Het oorspronkelijke aantal van 85 toestellen werd met het kabinetsbesluit verlaagd tot 37 (inclusief de 2 testtoestellen), waardoor de business case ingrijpend is veranderd. Bovendien worden de toestellen een aantal jaren later besteld dan voorzien.
Daar komt bij dat een land als Noorwegen al eerder heeft besloten de F35 aan te schaffen en het MoU met Italië en Nederland over de verdeling van productie- en onderhoudswerkzaamheden heeft opgezegd, waardoor Nederland in het verkrijgen van orders op achterstand is gezet. In de VS heeft de politieke discussie over het project geleid tot vertraging in de bestelreeksen en een verscherpt inkoopbeleid om daarmee de prijs van de F35 te drukken.
Gebaseerd op US regelgeving (“FAR” regelgeving) kunnen de meeste NL bedrijven in deze fase van het programma slechts bruto marges halen van 5-8%, die door een eventueel Nederlands MFO afdrachtspercentage van 4.1% volstrekt worden gemitigeerd. Een belasting tot afdracht bovendien dat geen enkel ander land kent. Door de MFO neemt Nederland dus op het speelveld van concurrerende landen een unieke positie in. Tevens druist deze belasting op werk in tegen de wens van kabinet en samenleving om werkgelegenheid te maximaliseren.
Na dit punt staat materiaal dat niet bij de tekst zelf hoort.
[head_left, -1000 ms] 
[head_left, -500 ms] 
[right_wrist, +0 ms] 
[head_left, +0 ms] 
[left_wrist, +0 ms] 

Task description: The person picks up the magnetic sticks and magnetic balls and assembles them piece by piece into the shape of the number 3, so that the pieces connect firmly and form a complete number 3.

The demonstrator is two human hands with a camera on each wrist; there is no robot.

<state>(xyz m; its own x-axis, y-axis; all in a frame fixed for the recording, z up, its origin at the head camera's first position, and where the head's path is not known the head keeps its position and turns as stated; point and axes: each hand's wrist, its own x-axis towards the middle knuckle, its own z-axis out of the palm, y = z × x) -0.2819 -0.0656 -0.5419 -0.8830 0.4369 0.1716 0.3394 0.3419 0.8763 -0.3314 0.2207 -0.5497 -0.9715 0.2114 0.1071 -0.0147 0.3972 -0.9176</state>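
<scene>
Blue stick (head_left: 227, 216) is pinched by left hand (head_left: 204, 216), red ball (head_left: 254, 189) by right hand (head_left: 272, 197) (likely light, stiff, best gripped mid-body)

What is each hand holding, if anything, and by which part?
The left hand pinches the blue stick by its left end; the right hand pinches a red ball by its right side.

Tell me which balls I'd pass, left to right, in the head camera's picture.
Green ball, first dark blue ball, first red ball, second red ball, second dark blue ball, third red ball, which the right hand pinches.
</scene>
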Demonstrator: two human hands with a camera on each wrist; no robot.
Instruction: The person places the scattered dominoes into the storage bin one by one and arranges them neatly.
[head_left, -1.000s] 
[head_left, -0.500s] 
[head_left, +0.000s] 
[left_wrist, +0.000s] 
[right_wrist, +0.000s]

Om die reden zijn de MFO-partijen van mening dat er in redelijkheid en billijkheid een beroep mag worden gedaan op “bijzondere omstandigheden”. Het bedrag van euro 105 miljoen dat aan de staat moet worden terugbetaald vanwege de investering in de SDD fase zal onverkort worden opgebracht. Echter, de industrie verzoekt om een aanpassing van de planning en wijze van terugbetaling teneinde meer omzet en werkgelegenheid re realiseren.
Concluderend
Nifarp is zich bewust van het feit dat het kabinet met het aanstellen van de heer Verhagen nadrukkelijk inzet voor ondersteuning van de Nederlandse industrie in het verkrijgen van productie- en onderhoudscontracten. Dit heeft ook zeker tot positief resultaat geleid, maar niet kan worden ontkend dat de Nederlandse industrie zowel in tijd als aantallen op achterstand is gezet ten opzichte van concurrerende landen. Daarnaast zijn de productieplanningen in de tijd verschoven en heeft de Amerikaanse overheid extra druk gelegd op kostenbeheersing van het project, met als gevolg dat de marges in de industrie nog kleiner worden. Dit kan negatieve gevolgen hebben voor toekomstige F35 industriële omzet en werkgelegenheid. Het is om deze reden dat Nifarp zich wenst te beroepen op de bepaling ten aanzien van “bijzondere omstandigheden” om te komen tot een aanpassing van de MFO.